**Work item:** Pull out every line from the listing that has the word "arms".

★ ★ ★ ★ ★ ★ ★

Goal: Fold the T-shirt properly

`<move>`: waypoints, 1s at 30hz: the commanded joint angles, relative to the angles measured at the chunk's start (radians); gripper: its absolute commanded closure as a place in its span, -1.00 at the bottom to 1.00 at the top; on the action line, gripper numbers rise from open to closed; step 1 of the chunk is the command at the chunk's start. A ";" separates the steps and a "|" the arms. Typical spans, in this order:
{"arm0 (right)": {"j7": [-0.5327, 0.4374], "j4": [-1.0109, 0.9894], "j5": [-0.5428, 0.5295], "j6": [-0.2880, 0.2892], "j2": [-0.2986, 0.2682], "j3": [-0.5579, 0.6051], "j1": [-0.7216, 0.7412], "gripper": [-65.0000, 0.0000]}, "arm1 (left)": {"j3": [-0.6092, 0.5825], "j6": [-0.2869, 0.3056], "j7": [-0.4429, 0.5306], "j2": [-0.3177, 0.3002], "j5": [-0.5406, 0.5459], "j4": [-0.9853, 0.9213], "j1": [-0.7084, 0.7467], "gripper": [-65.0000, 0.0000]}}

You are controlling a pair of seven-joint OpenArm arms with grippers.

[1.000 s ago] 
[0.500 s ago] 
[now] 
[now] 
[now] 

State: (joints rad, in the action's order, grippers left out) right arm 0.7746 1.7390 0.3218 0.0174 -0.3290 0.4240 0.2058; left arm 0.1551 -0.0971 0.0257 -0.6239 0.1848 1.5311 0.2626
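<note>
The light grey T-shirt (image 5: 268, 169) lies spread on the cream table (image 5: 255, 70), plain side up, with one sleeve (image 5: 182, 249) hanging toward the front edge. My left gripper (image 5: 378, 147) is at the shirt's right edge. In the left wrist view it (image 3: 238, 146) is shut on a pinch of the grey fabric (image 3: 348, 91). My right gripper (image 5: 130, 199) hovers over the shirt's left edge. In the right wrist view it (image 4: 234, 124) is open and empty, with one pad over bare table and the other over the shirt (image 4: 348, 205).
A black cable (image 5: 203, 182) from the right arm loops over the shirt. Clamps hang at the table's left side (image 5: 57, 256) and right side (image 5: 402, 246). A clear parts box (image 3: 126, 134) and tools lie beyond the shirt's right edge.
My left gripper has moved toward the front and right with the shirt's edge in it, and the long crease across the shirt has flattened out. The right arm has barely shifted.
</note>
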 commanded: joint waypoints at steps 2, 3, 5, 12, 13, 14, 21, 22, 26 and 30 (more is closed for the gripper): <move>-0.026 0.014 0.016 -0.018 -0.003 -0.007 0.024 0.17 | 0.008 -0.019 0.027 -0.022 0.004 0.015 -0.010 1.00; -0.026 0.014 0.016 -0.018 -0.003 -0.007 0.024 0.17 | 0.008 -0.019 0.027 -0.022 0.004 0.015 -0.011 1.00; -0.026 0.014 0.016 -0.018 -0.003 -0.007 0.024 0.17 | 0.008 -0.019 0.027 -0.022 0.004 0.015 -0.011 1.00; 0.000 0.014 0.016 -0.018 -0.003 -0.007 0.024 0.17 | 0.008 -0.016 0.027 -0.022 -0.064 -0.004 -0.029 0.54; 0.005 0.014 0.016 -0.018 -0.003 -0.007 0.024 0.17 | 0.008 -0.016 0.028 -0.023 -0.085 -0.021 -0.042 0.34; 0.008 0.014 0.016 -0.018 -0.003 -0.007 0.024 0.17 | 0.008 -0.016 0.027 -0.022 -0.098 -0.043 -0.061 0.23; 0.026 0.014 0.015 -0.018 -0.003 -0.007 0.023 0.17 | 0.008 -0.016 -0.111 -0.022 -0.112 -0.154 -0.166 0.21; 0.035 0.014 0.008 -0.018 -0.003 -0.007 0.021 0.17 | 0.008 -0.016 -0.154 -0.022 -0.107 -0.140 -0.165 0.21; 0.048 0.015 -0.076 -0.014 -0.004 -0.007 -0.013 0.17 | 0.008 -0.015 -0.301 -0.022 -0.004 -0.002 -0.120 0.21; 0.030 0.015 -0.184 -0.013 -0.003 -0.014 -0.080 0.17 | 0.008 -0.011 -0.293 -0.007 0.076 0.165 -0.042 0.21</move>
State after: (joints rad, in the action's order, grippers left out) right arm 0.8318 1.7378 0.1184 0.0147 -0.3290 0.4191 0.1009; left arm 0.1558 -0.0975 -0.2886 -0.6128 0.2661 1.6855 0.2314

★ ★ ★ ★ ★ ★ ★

**Response below:**
`<move>`: waypoints, 1s at 30hz: the commanded joint angles, relative to the angles measured at the chunk's start (radians); gripper: its absolute commanded closure as a place in its span, -1.00 at the bottom to 1.00 at the top; on the action line, gripper numbers rise from open to closed; step 1 of the chunk is the command at the chunk's start. A ";" separates the steps and a "|" the arms. Typical spans, in this order:
You are controlling a pair of seven-joint OpenArm arms with grippers.

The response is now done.